--- TASK BRIEF ---
Write the listing out again word for word, excluding any pictures.

--- DATASET EXCERPT ---
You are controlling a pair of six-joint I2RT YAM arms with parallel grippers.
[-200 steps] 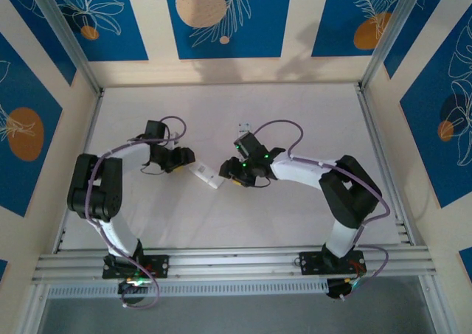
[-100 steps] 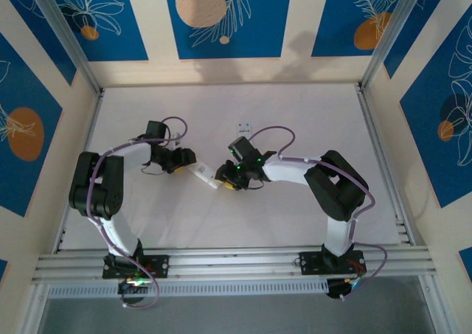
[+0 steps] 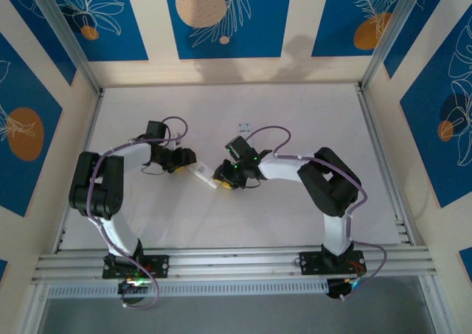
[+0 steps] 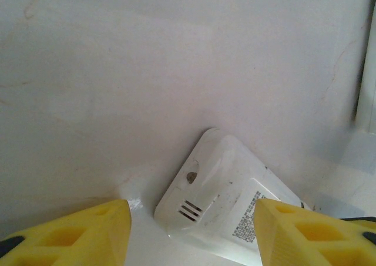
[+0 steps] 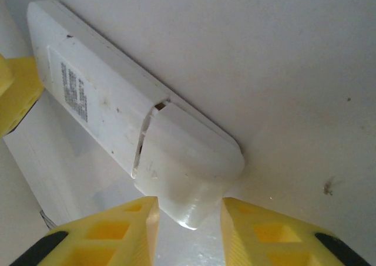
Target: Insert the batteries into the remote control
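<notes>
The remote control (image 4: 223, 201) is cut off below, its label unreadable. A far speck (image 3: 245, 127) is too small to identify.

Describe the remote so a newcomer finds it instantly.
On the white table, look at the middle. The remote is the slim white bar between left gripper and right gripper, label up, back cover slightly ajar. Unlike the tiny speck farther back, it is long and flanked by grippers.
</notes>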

--- RESPONSE FOR THIS EXERCISE ---
You are controlling a pair of six-joint I2RT YAM arms with parallel grippers.
[-200 steps] 
[-100 steps] 
[+0 steps] 
[+0 steps] 
[+0 steps] 
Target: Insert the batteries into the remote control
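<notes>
The remote control (image 4: 223, 201) is cut off below, its label unreadable. A far speck (image 3: 245, 127) is too small to identify.

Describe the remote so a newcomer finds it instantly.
On the white table, look at the middle. The remote is the slim white bar between left gripper and right gripper, label up, back cover slightly ajar. Unlike the tiny speck farther back, it is long and flanked by grippers.
</notes>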

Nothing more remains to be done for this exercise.